Toutefois, cela me donne l’occasion de souligner le travail d’Aurélien Estager, un traducteur que je trouve à part. Selon les désidératas de son employeur, il peut fournir aussi bien un travail avant tout agréable à lire, qui se contenterait d’accompagner le récit, ou une version française recourant à un style plus personnel, peut-être plus atypique, en tout cas mémorable. Il est tout indiqué pour les séries humoristiques reposant largement sur les jeux de mots – je suis navré, mais « Shadow of the coloscopie », je crois que je ne m’en remettrai jamais – pour un résultat surprenant. Sa philosophie sera toujours d’adapter la blague plutôt que l’expliquer.
Autant dire qu’il est difficile de ne pas reconnaitre son style. Certains choix ne feront toutefois pas l’unanimité. Pour ma part, je ne suis pas sûr que Emerald ou Stop ! Hibari-kun m’auraient autant marqué – en bien – sans ses tournures de phrases.

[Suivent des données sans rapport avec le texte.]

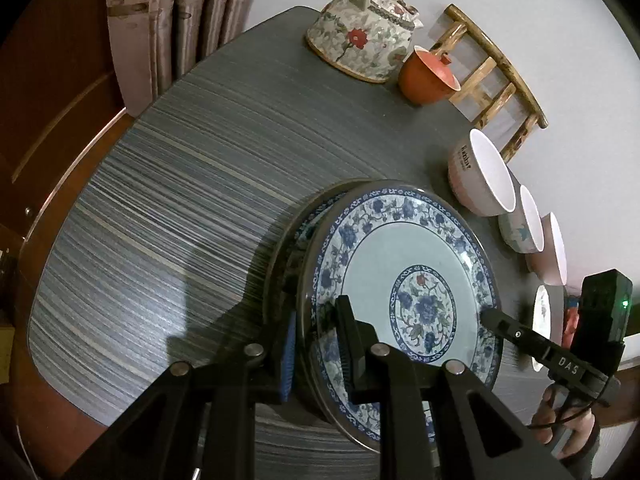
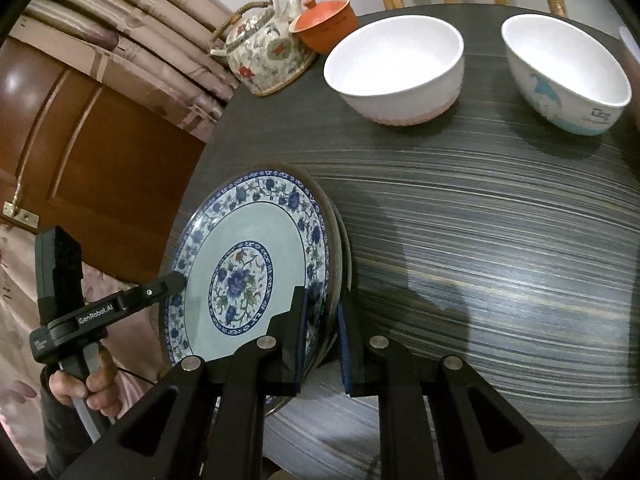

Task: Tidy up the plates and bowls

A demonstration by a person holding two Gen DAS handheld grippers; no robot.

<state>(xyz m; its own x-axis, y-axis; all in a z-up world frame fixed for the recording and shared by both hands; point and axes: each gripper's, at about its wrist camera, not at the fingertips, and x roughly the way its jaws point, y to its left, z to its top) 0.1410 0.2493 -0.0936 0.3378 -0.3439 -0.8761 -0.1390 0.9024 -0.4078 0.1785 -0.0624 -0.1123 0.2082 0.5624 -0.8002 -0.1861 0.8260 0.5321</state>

Moonlight Act de Kazuhirô Fujita. Traduction : Sébastien Ludmann.
Lauréat du premier Prix Konishi – pour Golden Kamui – et c’est tout sauf un hasard. Dans le domaine de la traduction française de manga, Sébastien Ludmann fait partie des valeurs sûres, notamment pour les séries difficiles à traduire. Il n’est pas étonnant que Golden Kamui lui ait rapporté ce prix : recourant largement au dialecte aïnou, ce titre en particulier doit être un véritable casse-tête, dont il se sort pourtant avec brio en accouchant d’une traduction toujours agréable à lire, où la complexité de l’exercice ne se ressent jamais pour le lecteur.
Si j’ai décidé de mettre plutôt en avant ici Moonlight Act, c’est déjà car ce titre mérite de meilleures ventes en France, et surtout car les expressions datées fleurissent dans les phylactères de la princesse Hachi-kazuki ; ce qui lui va comme un gant et reflète aussi le temps qui s’est écoulé depuis sa dernière visite du monde humain. Cela dénote non seulement du travail effectué par le traducteur, mais aussi la richesse de son vocabulaire. Or, une bonne traduction ne se juge pas uniquement à sa fidélité à la version japonaise – difficile à évaluer de toute façon pour qui, comme moi, ne parle pas la langue – mais aussi sur la qualité du texte français en lui-même. Une bonne maitrise de la langue française est donc aussi importante – sinon plus – que la compréhension du Japonais, afin d’obtenir un texte intelligible. Un vocabulaire varié y contribue, sans aucun doute.
Difficile d’en dire plus. Le travail de Sébastien Ludmann est avant tout solide, il ne déçoit jamais.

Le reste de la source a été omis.